WHAT IS EXPECTED:
From the records below, copy out exactly the lines from the one containing "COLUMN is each" to the one containing "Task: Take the", both included. Add nothing else.

Stored items
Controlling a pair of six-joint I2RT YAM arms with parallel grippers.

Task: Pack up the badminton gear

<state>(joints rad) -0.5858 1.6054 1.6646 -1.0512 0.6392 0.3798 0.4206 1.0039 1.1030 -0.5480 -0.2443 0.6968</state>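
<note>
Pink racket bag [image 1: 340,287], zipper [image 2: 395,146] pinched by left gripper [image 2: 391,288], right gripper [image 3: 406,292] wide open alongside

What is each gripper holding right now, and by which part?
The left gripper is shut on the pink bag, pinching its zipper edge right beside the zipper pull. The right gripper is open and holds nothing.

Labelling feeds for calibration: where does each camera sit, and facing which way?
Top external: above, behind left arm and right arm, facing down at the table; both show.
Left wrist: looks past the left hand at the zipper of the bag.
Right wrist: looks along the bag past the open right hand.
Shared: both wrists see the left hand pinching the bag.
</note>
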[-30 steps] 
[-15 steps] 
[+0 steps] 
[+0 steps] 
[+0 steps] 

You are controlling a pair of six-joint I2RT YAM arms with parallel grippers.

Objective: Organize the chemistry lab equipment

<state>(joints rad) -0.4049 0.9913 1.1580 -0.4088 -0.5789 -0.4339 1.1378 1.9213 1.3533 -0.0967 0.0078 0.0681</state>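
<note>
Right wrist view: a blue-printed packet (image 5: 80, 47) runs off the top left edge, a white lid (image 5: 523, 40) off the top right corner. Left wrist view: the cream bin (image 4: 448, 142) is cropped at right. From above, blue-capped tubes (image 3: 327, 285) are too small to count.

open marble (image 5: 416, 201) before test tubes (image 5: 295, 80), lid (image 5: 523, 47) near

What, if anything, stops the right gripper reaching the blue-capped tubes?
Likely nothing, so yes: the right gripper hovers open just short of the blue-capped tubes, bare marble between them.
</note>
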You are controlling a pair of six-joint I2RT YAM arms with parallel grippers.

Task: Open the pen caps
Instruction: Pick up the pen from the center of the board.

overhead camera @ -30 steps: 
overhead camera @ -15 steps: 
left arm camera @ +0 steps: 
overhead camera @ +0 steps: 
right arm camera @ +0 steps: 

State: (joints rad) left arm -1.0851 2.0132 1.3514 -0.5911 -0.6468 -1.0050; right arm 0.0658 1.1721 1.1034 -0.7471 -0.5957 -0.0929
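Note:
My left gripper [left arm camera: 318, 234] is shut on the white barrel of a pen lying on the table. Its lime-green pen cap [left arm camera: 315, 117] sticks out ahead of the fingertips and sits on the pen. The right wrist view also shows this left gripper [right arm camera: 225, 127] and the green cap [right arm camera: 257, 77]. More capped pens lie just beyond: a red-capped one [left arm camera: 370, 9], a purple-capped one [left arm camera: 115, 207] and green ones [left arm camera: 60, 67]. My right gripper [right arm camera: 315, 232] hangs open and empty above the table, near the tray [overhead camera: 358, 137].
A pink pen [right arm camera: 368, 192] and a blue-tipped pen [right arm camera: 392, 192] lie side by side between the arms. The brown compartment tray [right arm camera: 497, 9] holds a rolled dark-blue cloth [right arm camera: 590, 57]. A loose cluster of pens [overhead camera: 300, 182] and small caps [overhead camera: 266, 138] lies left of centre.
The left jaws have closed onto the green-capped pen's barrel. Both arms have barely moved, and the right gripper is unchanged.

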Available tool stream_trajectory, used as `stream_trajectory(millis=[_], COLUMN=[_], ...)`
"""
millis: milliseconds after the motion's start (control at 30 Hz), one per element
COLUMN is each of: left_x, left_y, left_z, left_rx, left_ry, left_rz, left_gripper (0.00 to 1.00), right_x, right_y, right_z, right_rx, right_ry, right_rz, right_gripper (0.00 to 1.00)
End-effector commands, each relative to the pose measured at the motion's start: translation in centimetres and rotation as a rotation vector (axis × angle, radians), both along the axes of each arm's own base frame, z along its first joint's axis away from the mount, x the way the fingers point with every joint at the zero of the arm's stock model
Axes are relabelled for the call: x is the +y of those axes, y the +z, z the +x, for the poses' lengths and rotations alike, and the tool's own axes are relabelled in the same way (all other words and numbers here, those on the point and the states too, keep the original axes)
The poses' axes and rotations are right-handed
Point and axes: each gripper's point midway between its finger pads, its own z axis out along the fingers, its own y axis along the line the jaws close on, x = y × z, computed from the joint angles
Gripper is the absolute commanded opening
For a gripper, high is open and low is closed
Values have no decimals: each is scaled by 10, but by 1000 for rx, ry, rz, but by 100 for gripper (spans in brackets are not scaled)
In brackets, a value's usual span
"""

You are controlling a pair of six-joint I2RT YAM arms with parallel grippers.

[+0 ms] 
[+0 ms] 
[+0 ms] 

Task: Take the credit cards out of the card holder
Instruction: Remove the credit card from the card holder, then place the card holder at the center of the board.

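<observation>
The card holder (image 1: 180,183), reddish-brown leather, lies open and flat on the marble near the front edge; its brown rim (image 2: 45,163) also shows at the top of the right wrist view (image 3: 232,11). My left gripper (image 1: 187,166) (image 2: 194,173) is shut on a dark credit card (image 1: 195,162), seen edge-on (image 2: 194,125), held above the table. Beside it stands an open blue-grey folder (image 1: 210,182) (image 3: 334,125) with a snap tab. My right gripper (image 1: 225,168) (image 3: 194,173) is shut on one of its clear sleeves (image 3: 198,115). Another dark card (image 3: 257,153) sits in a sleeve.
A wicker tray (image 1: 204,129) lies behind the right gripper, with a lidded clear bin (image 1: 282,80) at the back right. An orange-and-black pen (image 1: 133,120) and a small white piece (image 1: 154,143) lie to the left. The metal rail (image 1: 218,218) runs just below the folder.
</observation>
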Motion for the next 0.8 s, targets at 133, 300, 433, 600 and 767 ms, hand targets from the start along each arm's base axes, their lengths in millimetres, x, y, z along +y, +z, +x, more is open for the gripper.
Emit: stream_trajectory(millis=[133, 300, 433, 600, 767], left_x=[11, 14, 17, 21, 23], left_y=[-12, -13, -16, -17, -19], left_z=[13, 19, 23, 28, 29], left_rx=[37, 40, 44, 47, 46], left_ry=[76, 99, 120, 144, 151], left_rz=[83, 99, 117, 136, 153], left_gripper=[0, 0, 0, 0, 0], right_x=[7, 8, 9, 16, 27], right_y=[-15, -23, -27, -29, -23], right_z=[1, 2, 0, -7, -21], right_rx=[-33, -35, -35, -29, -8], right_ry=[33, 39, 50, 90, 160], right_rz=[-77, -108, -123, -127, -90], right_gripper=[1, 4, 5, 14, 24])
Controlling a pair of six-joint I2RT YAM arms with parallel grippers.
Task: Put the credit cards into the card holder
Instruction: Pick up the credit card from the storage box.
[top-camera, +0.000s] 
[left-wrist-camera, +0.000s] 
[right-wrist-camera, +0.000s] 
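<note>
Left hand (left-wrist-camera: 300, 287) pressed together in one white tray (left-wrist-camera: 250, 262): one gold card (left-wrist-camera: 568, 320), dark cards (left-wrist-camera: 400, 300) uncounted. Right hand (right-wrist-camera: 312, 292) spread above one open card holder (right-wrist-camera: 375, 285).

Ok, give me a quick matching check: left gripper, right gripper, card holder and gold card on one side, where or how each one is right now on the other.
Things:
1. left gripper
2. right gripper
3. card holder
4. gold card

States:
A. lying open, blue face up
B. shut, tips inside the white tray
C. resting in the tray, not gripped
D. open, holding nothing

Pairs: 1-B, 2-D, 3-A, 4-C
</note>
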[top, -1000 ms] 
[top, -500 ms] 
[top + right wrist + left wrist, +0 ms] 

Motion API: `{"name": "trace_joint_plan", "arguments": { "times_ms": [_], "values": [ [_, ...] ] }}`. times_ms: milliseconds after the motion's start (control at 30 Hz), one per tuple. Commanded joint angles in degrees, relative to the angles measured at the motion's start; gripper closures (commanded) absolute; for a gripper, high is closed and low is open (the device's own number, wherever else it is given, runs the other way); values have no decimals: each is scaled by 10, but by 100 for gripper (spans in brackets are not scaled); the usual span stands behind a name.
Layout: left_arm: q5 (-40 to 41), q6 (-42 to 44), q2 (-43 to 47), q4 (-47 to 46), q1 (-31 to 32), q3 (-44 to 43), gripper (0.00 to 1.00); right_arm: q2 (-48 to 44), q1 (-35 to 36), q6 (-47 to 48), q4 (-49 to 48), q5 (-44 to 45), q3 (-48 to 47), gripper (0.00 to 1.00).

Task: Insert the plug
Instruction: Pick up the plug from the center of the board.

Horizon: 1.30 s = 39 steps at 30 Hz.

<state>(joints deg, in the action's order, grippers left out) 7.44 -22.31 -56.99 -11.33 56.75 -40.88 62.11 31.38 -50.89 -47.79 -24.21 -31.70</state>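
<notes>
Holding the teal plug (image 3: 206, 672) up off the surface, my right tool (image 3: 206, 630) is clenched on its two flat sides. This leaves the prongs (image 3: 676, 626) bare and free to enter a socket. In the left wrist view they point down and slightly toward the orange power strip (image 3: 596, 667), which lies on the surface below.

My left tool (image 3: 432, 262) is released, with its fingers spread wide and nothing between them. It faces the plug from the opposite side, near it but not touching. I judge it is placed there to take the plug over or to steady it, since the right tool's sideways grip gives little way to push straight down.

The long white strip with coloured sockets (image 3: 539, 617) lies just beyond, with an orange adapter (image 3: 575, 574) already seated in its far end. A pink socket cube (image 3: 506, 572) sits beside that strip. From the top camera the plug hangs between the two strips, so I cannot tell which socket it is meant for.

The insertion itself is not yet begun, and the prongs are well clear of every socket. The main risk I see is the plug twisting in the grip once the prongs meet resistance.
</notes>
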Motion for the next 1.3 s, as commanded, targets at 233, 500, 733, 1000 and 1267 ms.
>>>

EXERCISE SOLUTION:
COLUMN is each of: left_x, left_y, left_z, left_rx, left_ry, left_rz, left_gripper (0.00 to 1.00), right_x, right_y, right_z, right_rx, right_ry, right_rz, right_gripper (0.00 to 1.00)
End-effector commands, each relative to the pose measured at the motion's start: translation in centimetres and rotation as a rotation vector (axis × angle, radians), both along the axes of each arm's own base frame, z along its first joint's axis away from the mount, x the way the fingers point with every joint at the zero of the arm's stock model
Axes are relabelled for the call: x is the +y of those axes, y the +z, z the +x, for the poses' lengths and rotations alike, and the tool's own axes are relabelled in the same way (all other words and numbers here, those on the point and the states too, keep the original axes)
The poses' axes and rotations are right-handed
Point and axes: each gripper's point midway between its finger pads, its own z axis out along the fingers, its own y axis along the line the jaws close on, x = y × z, computed from the joint angles
Gripper is the absolute commanded opening
For a gripper, high is open and low is closed
Values have no decimals: each is scaled by 10, but by 1000 for rx, ry, rz, but by 100 for gripper (spans in brackets are not scaled)
In brackets, a value's usual span
"""

You are controlling a pair of six-joint I2RT YAM arms with parallel grippers.

[+0 ms] 
[+0 ms] 
[+0 ms] 

Task: Take the credit cards out of the card holder

The output is complete, and nothing more is needed.